Donor agencies conduct national evaluations which assess aid partnership over a ten-year period. Such studies are more than the sum of their parts, since donors seek influence through demonstration effects, informal interactions with government, and more formal discussions about country and aid strategies. Stakeholder analysis is needed to conduct such studies, not randomization. Policy reforms may be more formally evaluated using modelling approaches. Process-oriented approaches have general applicability to programs, policies, and projects, though they are not designed to evaluate impact.
Cost-benefit analysis was introduced to do precisely what Banerjee calls for—deciding what should be financed—but not by examining all the possible uses of funds, as he suggests. Calculating the benefits requires an assumption about impact, and it is obviously best if these assumptions are based on evidence from impact evaluations. But such impact evaluations can only adopt a randomized approach in a small minority of cases.
Cost-benefit analysis may be applied more widely, though it must incorporate a more comprehensive view of institutional conditions. For instance, if we build a road, we need to know who will maintain it, whether they have the necessary skills and equipment, and where the money for maintenance will come from. In the case of education, we need to know what incentives teachers have to put improved methods into practice.

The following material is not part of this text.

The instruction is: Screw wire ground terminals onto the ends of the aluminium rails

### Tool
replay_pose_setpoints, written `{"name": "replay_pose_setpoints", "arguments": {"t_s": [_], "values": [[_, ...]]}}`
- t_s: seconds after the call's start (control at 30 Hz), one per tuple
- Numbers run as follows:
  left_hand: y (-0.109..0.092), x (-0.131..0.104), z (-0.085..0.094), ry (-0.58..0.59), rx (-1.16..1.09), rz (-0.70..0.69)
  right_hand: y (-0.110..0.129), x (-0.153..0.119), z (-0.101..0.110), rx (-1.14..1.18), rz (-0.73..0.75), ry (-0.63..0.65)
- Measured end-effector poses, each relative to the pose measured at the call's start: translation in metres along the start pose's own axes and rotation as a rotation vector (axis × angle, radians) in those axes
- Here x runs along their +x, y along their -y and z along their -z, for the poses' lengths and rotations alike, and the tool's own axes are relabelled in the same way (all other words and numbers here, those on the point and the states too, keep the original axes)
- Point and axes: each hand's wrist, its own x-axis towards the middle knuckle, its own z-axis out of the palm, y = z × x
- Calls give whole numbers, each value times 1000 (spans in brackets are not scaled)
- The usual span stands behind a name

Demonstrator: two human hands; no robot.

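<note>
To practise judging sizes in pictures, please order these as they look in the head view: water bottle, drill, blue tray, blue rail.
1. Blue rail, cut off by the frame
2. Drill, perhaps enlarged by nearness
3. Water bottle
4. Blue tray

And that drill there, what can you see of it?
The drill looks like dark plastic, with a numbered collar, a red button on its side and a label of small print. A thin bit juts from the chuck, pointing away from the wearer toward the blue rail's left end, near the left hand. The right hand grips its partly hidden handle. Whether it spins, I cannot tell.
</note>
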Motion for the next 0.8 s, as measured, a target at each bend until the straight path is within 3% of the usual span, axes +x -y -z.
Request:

At the very least impact evaluations need to report cost-effectiveness, but better still they should offer a proper cost-benefit analysis. They must attach an economic value to things not priced by the market. To understand why aid has worked or not, the analysis should examine not only a specific impact but all levels of project implementation. An Independent Evaluation Group analysis of support to extension services in Kenya, for example, found little impact. The failure was readily explained by data that showed both a weak link between new research and extension advice and little change in the practice of extension workers. Similarly, a study of a nutrition program in Bangladesh found little impact. In this case the study identified the mis-targeting of potential beneficiaries and the failure of mothers to put into practice the nutritional knowledge they acquired through counselling. A randomized approach might have only shown that the project didn’t work, and would not have helped explain the causal factors.
In the end Banerjee gives the impression that aid is not being evaluated. This claim is simply incorrect. What he means is that there are too few randomized impact evaluations. There are good reasons for this, though there is scope for greater use of the approach. We can readily endorse Banerjee’s ends, but endorsing his means would put an end to many effective things aid donors do. Instead, the proper use of cost-benefit analysis would do more to help donors make good choices.
The views expressed here are the authors’ and do not necessarily reflect those of the World Bank or the Independent Evaluation Group.